Every line below that has the string "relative" needs to be copied.

Stored items from a collection

= = = =

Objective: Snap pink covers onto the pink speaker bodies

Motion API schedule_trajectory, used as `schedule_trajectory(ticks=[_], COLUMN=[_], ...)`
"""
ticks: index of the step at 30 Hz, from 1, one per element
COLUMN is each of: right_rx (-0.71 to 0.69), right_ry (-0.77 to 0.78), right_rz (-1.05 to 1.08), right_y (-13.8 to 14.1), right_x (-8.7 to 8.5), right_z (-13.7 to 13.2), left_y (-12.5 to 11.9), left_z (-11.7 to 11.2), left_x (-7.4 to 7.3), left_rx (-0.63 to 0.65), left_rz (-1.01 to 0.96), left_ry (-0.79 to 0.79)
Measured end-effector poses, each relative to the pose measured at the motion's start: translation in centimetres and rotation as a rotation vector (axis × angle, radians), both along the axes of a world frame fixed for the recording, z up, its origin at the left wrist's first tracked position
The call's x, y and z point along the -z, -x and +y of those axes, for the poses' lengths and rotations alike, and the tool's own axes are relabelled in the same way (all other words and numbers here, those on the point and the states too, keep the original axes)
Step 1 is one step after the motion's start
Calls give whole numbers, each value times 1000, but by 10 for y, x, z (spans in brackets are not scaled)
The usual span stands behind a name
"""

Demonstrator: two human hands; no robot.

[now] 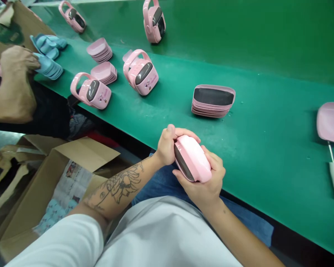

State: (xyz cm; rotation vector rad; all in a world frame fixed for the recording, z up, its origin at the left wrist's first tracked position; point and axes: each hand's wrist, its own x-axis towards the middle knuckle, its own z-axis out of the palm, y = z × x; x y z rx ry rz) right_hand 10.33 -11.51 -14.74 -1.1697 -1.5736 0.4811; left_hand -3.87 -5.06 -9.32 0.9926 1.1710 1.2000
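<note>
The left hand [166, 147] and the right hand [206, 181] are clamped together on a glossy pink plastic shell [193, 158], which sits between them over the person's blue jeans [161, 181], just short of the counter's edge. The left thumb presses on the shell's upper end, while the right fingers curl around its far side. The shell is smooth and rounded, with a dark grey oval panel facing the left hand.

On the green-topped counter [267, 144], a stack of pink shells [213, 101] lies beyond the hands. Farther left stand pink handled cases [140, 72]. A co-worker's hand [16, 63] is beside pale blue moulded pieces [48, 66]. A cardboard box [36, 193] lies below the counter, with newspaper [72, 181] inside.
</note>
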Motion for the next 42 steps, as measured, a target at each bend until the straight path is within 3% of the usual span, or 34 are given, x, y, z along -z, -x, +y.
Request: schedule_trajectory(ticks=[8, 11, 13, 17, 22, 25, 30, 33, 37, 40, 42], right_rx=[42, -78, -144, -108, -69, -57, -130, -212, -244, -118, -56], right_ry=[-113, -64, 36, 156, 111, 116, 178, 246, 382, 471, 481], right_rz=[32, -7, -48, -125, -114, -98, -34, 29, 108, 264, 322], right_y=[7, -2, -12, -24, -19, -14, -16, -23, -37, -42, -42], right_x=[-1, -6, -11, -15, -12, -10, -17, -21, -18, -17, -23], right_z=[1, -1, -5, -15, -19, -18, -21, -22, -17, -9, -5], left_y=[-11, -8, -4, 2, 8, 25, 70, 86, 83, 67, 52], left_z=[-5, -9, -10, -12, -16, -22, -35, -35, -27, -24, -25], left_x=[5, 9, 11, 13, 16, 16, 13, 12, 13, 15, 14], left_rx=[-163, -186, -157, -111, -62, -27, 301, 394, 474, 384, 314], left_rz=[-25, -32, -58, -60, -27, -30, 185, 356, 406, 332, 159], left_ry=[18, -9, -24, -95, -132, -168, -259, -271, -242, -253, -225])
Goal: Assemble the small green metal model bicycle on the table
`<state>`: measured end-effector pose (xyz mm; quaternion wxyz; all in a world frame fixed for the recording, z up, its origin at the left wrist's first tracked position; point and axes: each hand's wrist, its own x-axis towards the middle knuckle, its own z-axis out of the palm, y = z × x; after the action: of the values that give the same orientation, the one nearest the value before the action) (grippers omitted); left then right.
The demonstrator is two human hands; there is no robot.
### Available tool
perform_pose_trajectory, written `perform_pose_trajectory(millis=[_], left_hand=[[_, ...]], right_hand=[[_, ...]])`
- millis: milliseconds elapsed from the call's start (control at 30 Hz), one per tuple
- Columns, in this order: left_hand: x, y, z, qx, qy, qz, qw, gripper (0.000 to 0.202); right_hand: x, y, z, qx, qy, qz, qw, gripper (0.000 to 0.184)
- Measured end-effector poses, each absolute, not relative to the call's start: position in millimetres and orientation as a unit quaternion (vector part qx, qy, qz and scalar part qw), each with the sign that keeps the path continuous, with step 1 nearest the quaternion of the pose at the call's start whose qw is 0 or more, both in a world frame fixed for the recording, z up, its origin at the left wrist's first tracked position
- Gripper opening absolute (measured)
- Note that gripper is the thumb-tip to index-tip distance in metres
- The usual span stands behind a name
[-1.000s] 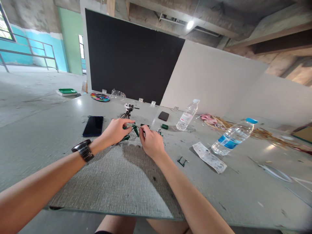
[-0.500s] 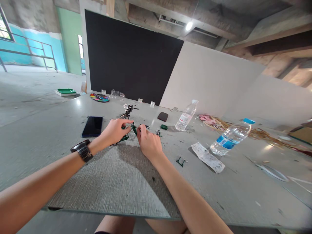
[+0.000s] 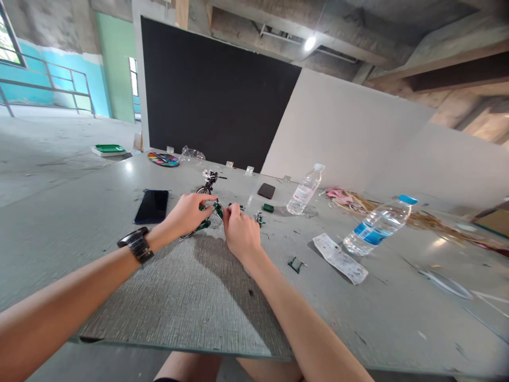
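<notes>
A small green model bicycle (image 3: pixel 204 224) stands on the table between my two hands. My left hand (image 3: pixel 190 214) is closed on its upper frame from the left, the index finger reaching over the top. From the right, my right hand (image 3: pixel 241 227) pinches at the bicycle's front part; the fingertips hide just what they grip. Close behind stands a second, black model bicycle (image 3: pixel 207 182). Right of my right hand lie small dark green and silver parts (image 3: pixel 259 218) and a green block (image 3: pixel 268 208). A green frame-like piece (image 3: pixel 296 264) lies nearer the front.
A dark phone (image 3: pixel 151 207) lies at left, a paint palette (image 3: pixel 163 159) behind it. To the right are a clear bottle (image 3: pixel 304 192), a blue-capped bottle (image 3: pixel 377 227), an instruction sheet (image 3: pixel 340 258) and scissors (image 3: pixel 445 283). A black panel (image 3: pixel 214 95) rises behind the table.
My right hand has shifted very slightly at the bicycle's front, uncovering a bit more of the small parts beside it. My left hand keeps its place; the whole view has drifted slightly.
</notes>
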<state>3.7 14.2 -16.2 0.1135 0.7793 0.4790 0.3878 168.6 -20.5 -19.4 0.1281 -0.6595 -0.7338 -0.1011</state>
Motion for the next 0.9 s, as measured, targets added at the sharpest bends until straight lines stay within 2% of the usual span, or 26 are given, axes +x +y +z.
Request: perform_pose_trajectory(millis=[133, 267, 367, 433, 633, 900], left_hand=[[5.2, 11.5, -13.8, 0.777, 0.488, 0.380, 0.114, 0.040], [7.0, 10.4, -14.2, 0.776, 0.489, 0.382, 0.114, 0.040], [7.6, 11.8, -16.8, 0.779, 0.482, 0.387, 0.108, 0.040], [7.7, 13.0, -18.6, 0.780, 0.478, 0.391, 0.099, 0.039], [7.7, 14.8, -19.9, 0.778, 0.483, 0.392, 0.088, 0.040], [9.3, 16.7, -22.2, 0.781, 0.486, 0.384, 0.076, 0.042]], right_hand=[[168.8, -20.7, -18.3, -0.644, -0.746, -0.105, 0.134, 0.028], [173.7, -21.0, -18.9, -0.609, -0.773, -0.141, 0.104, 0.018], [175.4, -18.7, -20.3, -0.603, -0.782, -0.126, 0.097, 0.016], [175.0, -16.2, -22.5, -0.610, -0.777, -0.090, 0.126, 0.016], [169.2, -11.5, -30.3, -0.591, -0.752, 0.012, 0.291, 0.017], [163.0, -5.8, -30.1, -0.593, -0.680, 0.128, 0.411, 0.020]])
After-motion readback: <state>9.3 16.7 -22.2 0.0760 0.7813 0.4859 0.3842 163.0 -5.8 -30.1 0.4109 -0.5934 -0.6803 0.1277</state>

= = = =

[Task answer]
Measured end-effector poses, each relative to the pose measured at the motion's start: translation in centimetres and rotation as a rotation vector (axis × angle, radians), both along the axes of a world frame fixed for the recording, z up, its origin at the left wrist's first tracked position
- Measured end-effector poses, each absolute, not relative to the call's start: position in millimetres and orientation as a unit quaternion (vector part qx, qy, qz and scalar part qw), each with the sign that keeps the path continuous, with step 1 nearest the quaternion of the pose at the call's start whose qw is 0 or more, both in a world frame fixed for the recording, z up, its origin at the left wrist's first tracked position

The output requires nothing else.